THE REALITY OF PROSTITUTION LAW ENFORCEMENT
AND THE ABUSE OF PROSTITUTES BY THOSE PAID TO PROTECT THEM
(or Bad Laws Make Bad Cops)
by Norma Jean Almodovar ©2004 (updated February 2006)
The “rescue and reformation” of prostitutes has always been a big business around the world. In the late 19th century, “fallen women” (prostitutes) had literally hundreds of Rescue Organizations1 vying for their souls and the money that went with that salvation. Most of those prostitutes unlucky enough to be so rescued could count on a life of slavery as inmates in the laundries, asylums and penitentiaries built by “faith based” organizations who raised hundreds of thousands of dollars from the church-going public who were horrified each Sunday morning when rescue missionaries shared with them the stories of the “poor, betrayed and fallen women” of the streets.

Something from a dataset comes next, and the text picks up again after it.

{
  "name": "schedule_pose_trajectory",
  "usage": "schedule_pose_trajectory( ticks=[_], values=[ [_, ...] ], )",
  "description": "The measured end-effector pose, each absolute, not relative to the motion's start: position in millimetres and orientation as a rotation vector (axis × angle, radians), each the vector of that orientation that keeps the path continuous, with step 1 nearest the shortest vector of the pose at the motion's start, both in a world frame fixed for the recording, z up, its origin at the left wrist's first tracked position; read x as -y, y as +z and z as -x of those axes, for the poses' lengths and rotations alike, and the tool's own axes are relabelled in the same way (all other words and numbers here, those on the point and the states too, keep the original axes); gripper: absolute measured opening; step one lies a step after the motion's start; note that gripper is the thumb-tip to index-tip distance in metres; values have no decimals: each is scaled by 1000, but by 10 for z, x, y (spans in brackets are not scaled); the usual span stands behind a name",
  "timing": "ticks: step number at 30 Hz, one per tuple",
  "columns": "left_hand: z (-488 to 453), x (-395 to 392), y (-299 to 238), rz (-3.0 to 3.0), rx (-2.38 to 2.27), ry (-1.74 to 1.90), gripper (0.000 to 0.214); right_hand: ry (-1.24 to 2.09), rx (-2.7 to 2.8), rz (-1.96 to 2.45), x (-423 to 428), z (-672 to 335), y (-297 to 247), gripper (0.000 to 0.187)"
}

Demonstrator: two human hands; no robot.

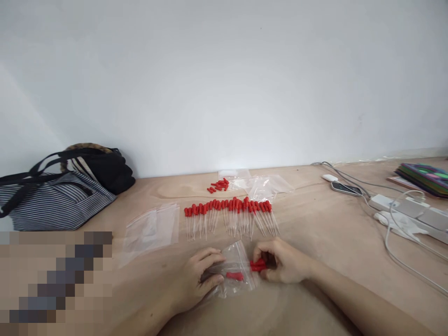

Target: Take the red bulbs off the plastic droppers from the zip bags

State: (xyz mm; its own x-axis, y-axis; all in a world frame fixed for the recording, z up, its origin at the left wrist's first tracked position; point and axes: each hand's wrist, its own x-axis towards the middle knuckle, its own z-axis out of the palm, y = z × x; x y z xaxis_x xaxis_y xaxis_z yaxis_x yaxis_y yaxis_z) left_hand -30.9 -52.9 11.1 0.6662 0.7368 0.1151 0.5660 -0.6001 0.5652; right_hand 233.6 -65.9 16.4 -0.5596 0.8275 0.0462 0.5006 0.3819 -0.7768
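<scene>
Ideally, with the left hand pinching the bag and the right hand clamped on red bulbs, ease these in straight, without forcing.

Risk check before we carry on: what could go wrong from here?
1. The thin clear bag might slip or buckle: the left hand grips only the end away from its mouth.
2. The red pieces in the right hand, at that mouth, could snag or drop.
3. The row of droppers lies just beyond both hands; a knuckle could scatter some.
</scene>
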Motion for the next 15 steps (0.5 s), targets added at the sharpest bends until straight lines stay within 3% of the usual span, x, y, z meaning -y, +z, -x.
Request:
schedule_pose_trajectory(
  ticks=[4, 10, 15],
  values=[
    [305, 545, 145, -2385, -1025, 448, 27, 1067, 2101, 1180, 593, -2494, 182, 18],
    [310, 532, 144, -2383, -1019, 483, 27, 1412, 1583, 1123, 335, -2761, 66, 16],
    [316, 521, 127, -2374, -1000, 487, 27, 1202, 1232, 1186, -24, -2914, 50, 30]
  ],
)
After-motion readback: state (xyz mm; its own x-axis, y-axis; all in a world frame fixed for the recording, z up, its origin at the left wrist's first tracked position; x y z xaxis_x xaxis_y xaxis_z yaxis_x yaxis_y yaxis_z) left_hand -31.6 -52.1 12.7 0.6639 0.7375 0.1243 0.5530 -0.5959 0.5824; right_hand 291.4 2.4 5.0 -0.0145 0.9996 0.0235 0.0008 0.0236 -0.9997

In the later part of the twentieth century, a curious phenomenon occurred: the far left radical feminists, who had been for many years preaching the gospel of prostitution as a violation of human rights and sexual exploitation- got in bed with religious conservatives who were all too happy to accept the new wording for their age old moral crusade against sin and immoral behavior. The religious conservatives had, for the most part, lost the public’s sympathy with their crusade against other personal vices such as homosexuality and abortion that inspired their big money contributors, and needed a new holy war to rake in the cash. After all, the crusade against prostitution had generated plenty of money in the past, but the wording of their cause needed to be altered just a bit to be accepted by the general populace who might recoil at yet another “moral” campaign against sexual behavior. The radical feminists were right there with open arms to embrace them, and had the language already constructed for their joint venture.
So, my question is, if the above scenario sounds ludicrous, why does the government (and radical feminists and Christian conservatives) contend that arresting the allegedly trafficked victim and consenting adult prostitute alike is a viable solution for eliminating sexual exploitation as it applies to prostitution? If it worked, shouldn’t this "viable solution" be applied to the victims of rape and domestic violence?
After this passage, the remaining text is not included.